De Chinese saxofonist Li Tie Qiao bracht in 2008 met 'Wind of Lunacy' zijn eerste solo-album uit, waarop hij te horen is op alt- en tenorsaxofoon met permanente hulp van de effecten (echo, onherkenbare vervorming, stapeling) van de Boss VF-1. Op het album laat hij zich horen als een heel klankgericht en -bewust muzikant. Melodie en ritme zijn ondergeschikt aan, of staan helemaal in het teken van de sound. Dat hij daarbij zijn saxofoon al eens durft demonteren en alleen spelen op het mondstuk of net op de buis van de sax, zonder mondstuk, zet daarbij de deur wagenwijd open voor hermetische abstractie. Toch is dat duidelijk niet de richting die Qiao uit wil.

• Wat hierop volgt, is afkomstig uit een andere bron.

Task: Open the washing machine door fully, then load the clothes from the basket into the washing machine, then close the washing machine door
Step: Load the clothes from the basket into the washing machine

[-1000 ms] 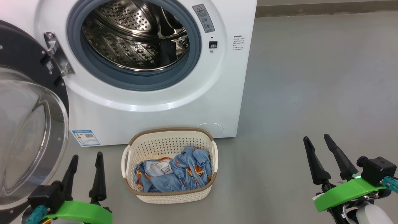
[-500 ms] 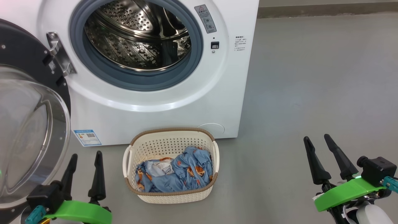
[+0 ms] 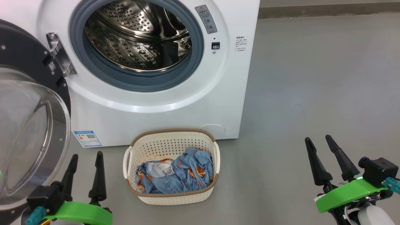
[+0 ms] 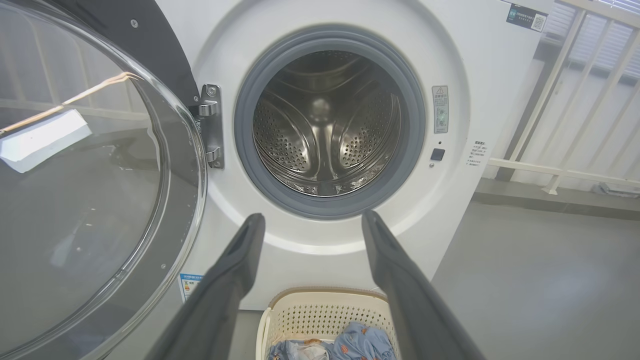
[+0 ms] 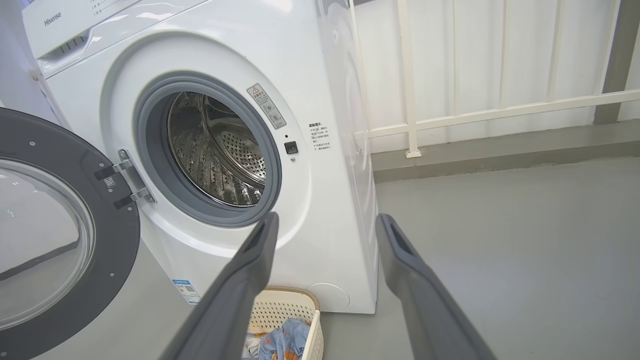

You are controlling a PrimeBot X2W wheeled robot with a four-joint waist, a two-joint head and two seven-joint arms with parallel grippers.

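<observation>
The white washing machine [image 3: 156, 106] [image 4: 470, 60] [image 5: 330, 75] stands with its steel drum exposed. Its door [image 3: 28, 125] [image 4: 85, 165] [image 5: 55, 235], black-rimmed with a clear glass bowl, is swung wide to the left. On the floor in front sits the cream basket [image 3: 170, 145] [image 4: 320, 312] [image 5: 287, 305], holding blue clothes [image 3: 184, 173] [image 4: 357, 342] [image 5: 285, 340] with orange figures. My left gripper [image 3: 87, 156] [image 4: 310, 220] is open, low at the left beside the door. At the far right my right gripper [image 3: 318, 139] [image 5: 325, 220] is open over bare floor. Neither holds anything.
Grey floor [image 3: 312, 78] stretches to the right of the machine. A white railing and wall [image 5: 475, 75] [image 4: 575, 125] stand behind. A blue label sticker [image 3: 86, 138] marks the machine's lower left front.
The head view shifted slightly between the oldest frame and now. Both grippers, the door and the basket stay where they were.
</observation>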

Zoals hij zelf aangeeft in de korte beschrijvingen van de tracks, wil hij met de verschillende stukken op 'Wind of Lunacy' gevoelens of situaties verklanken, waarbij hij meer dan eens naar herkenbare geluiden grijpt die gemakkelijk te herkennen zijn in de muziek: wind, regen of het stuiteren van een pingpongbal. Sfeerschepping en expressie zijn voor Li Tie Qiao dus geen loze begrippen. Tegelijkertijd is de muziek geen loutere illustratie. Van de oppervlakkigheid en de gemakzucht die al eens met beschrijvende muziek gepaard gaat heeft de saxofonist geen last. De klanken die de atmosfeer zo duidelijk schetsen worden voor hem materiaal waarmee hij aan de slag gaat en waarmee de muziek op- en afbouwt, vervormt, verkleurt of gelaagd aangroeit.

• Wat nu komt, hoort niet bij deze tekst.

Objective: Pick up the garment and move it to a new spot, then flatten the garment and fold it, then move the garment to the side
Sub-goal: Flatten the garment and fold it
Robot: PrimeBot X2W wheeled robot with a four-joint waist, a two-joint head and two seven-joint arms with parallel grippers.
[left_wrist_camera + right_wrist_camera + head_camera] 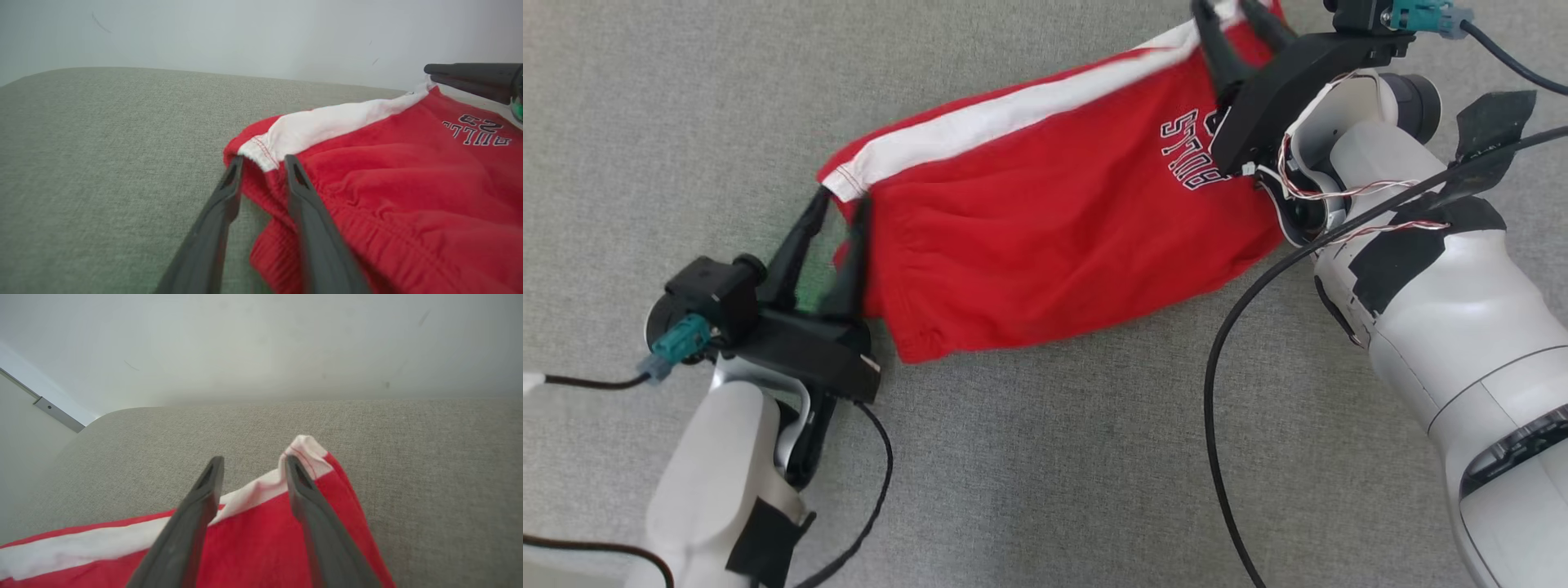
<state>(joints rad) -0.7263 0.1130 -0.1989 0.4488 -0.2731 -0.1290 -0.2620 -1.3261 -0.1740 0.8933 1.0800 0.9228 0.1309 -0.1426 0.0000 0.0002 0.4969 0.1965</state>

Zo hebben de tracks van 'Wind of Lunacy' nog voldoende muzikale inhoud om te boeien en kan de saxofonist de luisteraar voldoende prikkelen om zijn eigen verhaal op te bouwen vanuit het duidelijk herkenbare materiaal. Daarenboven laat Li Tie Qiao de geluidsterreur links liggen en hanteert hij een esthetische klank die hij onder controle weet te houden zonder dat die aan expressiviteit inboet. Free-exploten als een piepende hoogte of janken krijgen wel een natuurlijke plaats in het geheel, maar blijven ondergeschikt aan de sfeer van het geheel. Hetzelfde geldt voor het "zuivere" melodische spel dat eigenlijk alleen te horen is in de cirkelende progressies en sequensen van de titeltrack.

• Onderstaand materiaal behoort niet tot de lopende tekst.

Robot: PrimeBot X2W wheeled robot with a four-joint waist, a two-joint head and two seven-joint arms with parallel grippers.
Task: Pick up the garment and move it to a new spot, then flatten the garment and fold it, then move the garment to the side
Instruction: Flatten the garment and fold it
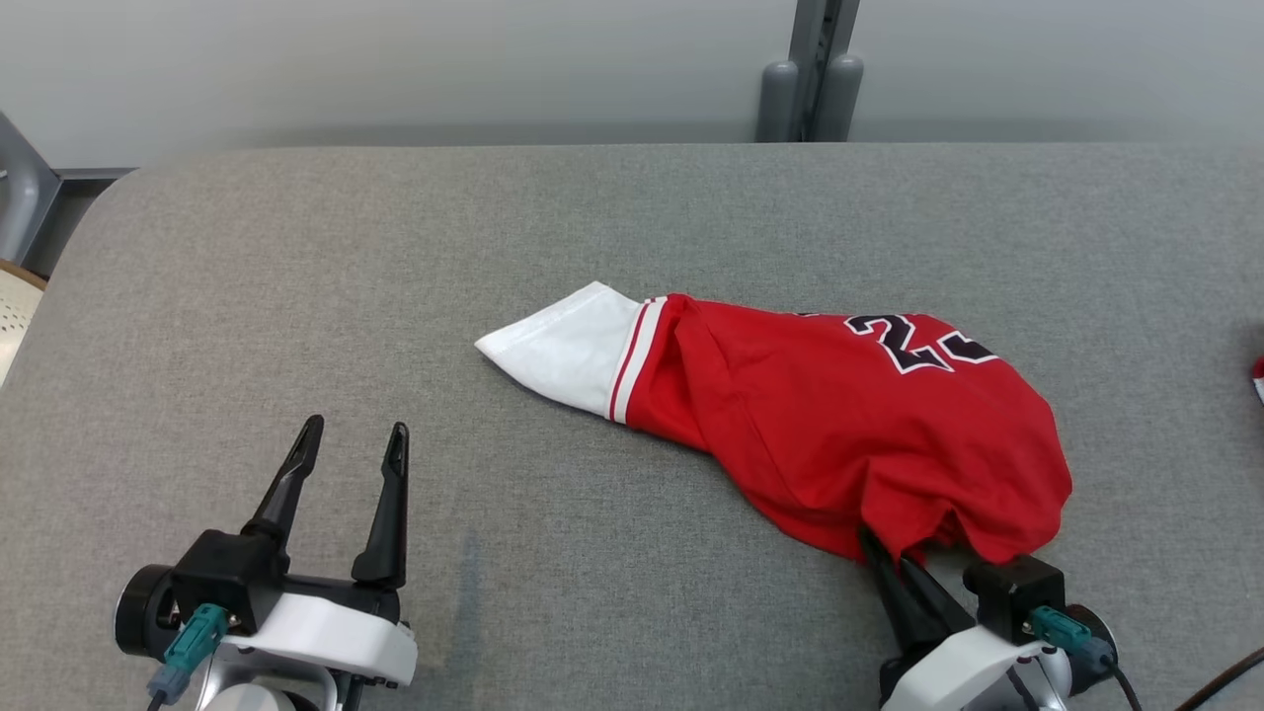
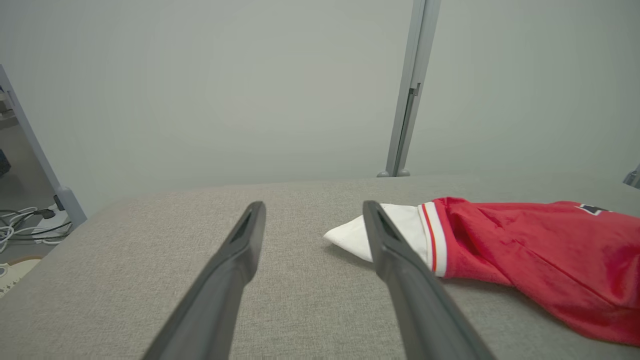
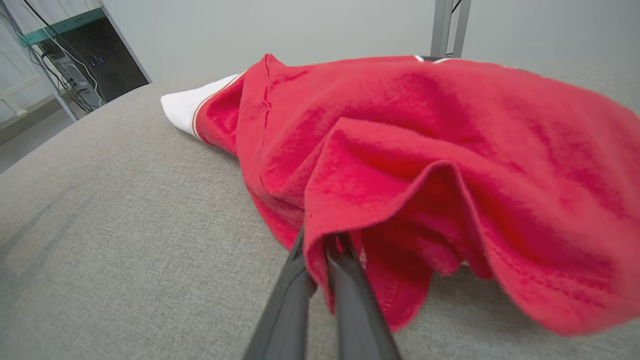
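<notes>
The garment (image 1: 849, 415) is a red jersey with a dark number and a white striped sleeve end, lying bunched on the grey table right of centre. My right gripper (image 1: 882, 555) sits at the garment's near edge, and in the right wrist view (image 3: 320, 240) its fingers are pressed together with a fold of the red cloth (image 3: 400, 165) pinched between them. Well left of the garment, my left gripper (image 1: 354, 434) rests above the table with its fingers spread and nothing between them. The left wrist view (image 2: 312, 212) shows the white sleeve (image 2: 395, 232) just beyond its right finger.
The grey fabric table (image 1: 395, 276) has rounded far corners. A grey post (image 1: 810, 79) stands behind the far edge before a pale wall. A small red and white thing (image 1: 1257, 380) pokes in at the right edge. Cables (image 2: 25, 225) lie on the floor off the left side.
</notes>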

Van alle nummers op 'Wind of Lunacy' is 'Dead Forest' het meest indrukwekkende. Met de vervormende mogelijkheden van de elektronica schaaft Qiao aan een klankstuk dat de mysterieuze klankpracht heeft van de natuurgeluiden van Chris Watson. Door het stapelen van lange klanken met uiteenlopende intensiteit, toonhoogte en vastheid (nu eens vluchtig, dan weer stevig) spuit Qiao een ondoordringbare mist. In de waas doemen onrustwekkende echo's op van vleugelslagen, neerstrijkende zwermen insecten, een sissende adder of een gevaarlijke schreeuw van een onbekend soort aap. Comfortabel is anders, maar de luisteraar is dan ook een ongewenste indringer in een wereld die niet voor hem bedoeld is. Het afsluitende 'Pingpong' klinkt frivoler. Kortgeknipte en repetitieve stuiterritmes in verschillende grofheden, toonhoogtes en kleuren worden geleidelijk aan korter op elkaar gedrukt en worden afgewisseld met melodische bewegingen en gestes. Zo slaagt Li Tie Qiao er ook op dit herkenbare nummer in om toegankelijke beschrijvingen te combineren met een echte muzikale inhoud: een prestatie die op zich al kan tellen.